**Exercise details**. A single stretch of the material below is to be transcribed exactly, starting at the line with "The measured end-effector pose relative" and ending after the line with "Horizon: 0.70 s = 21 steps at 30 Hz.".

------------------------------------------------

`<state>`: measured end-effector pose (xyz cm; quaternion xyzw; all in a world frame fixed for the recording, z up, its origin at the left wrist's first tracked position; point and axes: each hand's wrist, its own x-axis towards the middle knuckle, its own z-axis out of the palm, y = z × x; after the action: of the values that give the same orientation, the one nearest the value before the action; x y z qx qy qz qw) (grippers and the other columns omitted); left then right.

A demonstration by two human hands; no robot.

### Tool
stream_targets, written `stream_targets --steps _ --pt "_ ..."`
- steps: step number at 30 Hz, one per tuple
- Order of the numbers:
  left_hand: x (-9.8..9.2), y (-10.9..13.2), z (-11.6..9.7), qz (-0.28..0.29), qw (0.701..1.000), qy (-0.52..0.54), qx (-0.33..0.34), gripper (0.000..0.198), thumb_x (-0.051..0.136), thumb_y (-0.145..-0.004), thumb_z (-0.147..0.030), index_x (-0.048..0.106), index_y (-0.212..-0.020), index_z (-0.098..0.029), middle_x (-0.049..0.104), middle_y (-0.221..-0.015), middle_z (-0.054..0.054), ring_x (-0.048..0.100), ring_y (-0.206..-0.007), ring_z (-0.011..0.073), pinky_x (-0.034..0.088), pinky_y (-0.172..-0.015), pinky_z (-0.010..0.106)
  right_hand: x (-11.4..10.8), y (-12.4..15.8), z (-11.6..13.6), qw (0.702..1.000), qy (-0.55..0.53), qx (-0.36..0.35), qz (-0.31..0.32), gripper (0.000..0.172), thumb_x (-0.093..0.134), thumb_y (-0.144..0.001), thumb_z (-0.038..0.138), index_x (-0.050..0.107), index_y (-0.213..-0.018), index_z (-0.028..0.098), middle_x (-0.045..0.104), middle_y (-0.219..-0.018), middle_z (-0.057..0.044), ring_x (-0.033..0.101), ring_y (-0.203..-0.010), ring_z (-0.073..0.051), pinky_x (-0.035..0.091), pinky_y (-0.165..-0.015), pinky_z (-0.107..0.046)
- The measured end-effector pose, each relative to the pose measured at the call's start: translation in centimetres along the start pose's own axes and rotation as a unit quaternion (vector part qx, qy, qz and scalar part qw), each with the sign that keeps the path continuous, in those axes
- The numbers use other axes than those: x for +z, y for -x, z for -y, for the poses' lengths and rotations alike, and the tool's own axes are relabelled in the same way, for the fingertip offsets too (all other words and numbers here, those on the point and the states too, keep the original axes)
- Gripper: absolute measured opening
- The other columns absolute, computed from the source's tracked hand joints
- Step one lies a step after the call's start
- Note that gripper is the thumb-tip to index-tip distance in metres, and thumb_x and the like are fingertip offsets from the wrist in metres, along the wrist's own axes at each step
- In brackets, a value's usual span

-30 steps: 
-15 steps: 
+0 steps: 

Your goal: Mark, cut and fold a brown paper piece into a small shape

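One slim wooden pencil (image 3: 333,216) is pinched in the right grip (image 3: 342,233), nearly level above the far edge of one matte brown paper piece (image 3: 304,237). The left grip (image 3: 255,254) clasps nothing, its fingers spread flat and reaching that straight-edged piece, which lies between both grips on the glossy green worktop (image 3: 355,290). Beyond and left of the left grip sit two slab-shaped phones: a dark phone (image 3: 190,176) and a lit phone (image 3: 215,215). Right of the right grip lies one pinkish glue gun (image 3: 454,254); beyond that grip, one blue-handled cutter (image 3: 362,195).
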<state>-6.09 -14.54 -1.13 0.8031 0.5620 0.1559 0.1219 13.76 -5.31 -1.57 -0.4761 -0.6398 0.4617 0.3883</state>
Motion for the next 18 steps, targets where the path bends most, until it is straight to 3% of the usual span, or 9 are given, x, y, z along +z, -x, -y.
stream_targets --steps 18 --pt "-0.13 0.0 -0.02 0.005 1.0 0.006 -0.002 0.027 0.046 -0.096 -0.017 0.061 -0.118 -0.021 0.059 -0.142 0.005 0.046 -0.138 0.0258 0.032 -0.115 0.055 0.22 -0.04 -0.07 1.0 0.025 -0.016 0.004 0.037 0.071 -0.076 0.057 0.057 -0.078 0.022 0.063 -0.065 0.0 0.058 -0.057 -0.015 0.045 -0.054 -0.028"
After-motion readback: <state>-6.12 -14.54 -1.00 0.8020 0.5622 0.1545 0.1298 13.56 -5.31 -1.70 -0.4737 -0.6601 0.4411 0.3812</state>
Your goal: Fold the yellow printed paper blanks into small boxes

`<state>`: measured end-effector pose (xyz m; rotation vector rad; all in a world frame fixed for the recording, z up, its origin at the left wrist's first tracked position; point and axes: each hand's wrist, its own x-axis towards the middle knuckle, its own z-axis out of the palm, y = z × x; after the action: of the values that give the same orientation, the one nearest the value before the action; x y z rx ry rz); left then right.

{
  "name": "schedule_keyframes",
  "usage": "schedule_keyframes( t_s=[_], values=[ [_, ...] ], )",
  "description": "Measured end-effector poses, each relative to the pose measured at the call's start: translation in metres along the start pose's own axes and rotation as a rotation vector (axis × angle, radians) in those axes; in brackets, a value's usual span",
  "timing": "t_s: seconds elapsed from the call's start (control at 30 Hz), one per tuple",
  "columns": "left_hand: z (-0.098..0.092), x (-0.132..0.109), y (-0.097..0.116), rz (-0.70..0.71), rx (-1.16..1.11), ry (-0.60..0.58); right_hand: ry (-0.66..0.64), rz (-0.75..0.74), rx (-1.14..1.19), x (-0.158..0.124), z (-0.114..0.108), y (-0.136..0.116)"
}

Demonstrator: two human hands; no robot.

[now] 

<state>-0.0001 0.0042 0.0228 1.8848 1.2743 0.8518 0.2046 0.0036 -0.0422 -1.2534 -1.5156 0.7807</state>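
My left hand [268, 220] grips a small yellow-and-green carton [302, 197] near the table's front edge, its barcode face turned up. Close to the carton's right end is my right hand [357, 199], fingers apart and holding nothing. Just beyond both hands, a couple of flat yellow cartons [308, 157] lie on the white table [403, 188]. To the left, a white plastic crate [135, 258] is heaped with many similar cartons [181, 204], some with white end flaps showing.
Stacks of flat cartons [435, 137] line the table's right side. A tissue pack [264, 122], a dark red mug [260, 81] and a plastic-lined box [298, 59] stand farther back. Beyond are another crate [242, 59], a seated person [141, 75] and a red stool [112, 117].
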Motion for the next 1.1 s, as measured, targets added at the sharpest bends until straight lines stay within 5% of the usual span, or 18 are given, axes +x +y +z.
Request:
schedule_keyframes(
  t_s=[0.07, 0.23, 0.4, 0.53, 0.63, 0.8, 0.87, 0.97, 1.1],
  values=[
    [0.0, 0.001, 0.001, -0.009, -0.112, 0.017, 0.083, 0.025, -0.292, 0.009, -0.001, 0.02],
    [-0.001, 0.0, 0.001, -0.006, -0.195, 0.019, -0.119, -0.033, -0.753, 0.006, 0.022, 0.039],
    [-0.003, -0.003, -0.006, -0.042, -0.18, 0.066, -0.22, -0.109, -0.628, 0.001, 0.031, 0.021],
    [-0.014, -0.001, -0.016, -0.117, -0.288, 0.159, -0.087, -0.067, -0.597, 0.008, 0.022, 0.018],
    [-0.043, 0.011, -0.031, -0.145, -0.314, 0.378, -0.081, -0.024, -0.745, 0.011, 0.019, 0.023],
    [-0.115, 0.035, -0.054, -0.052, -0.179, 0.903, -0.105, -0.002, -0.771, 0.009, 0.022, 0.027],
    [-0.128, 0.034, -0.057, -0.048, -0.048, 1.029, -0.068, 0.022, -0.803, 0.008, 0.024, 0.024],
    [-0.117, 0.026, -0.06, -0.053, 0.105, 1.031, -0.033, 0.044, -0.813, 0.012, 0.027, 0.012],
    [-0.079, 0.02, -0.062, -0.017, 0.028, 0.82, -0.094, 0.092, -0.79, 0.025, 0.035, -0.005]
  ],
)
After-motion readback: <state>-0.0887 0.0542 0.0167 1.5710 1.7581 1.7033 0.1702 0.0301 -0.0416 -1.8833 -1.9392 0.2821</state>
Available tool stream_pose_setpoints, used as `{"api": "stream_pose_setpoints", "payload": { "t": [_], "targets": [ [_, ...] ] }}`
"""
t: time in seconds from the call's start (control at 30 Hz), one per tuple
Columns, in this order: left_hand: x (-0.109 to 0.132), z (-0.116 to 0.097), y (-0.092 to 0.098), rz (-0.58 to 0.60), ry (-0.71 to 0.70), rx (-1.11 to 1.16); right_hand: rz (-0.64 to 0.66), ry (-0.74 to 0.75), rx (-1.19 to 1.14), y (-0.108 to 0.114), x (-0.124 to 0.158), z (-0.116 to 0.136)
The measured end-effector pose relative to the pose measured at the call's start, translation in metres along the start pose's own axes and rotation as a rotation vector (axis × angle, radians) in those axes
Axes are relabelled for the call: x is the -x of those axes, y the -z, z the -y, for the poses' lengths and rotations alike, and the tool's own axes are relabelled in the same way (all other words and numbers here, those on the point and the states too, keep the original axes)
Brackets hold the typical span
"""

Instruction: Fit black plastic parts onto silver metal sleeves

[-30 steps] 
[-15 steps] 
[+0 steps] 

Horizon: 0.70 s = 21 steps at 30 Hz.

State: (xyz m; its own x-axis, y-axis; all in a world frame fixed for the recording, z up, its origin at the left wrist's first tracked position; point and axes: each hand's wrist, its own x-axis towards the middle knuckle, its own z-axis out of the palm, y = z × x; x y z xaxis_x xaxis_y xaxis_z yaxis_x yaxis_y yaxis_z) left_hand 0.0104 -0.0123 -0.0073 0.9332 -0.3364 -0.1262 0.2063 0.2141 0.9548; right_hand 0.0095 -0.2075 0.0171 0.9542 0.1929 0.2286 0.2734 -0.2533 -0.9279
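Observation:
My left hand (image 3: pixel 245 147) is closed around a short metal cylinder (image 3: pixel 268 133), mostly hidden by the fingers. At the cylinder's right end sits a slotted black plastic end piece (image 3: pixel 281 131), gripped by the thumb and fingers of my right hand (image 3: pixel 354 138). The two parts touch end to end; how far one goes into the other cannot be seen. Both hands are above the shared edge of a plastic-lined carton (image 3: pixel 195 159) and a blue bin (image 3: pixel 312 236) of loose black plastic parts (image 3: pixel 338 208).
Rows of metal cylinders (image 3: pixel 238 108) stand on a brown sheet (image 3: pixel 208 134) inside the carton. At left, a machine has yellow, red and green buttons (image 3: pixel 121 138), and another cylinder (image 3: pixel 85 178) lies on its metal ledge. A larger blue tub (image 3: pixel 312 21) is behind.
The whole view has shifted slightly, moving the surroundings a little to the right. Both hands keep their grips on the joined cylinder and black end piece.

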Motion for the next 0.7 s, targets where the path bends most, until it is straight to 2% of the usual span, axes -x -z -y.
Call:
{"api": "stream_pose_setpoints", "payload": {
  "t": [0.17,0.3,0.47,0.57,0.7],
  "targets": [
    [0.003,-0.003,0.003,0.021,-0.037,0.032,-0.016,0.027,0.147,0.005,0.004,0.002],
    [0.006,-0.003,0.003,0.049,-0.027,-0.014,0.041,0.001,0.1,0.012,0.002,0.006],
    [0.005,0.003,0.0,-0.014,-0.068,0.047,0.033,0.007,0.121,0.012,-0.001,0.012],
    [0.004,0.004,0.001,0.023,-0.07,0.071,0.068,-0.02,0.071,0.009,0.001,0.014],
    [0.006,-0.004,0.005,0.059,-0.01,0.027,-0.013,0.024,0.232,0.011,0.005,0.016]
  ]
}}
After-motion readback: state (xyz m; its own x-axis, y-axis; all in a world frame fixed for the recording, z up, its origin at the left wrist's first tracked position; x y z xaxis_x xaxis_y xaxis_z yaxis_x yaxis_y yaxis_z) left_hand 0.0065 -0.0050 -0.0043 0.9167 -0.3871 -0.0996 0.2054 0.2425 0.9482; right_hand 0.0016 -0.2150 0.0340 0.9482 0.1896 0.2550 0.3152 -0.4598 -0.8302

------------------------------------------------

**Exercise response**.
The measured end-effector pose relative to the pose measured at the call's start, translation in metres along the start pose's own axes and rotation as a rotation vector (axis × angle, radians) in those axes
Axes are relabelled for the call: x is the -x of those axes, y the -z, z the -y, for the poses' lengths and rotations alike, and the tool's own axes are relabelled in the same way (all other words and numbers here, those on the point and the states too, keep the original axes)
Brackets hold the typical span
"""

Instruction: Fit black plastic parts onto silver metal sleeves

[-30 steps] 
[-15 steps] 
[+0 steps] 

Horizon: 0.70 s = 21 steps at 30 Hz.

No further output will be produced for this exercise.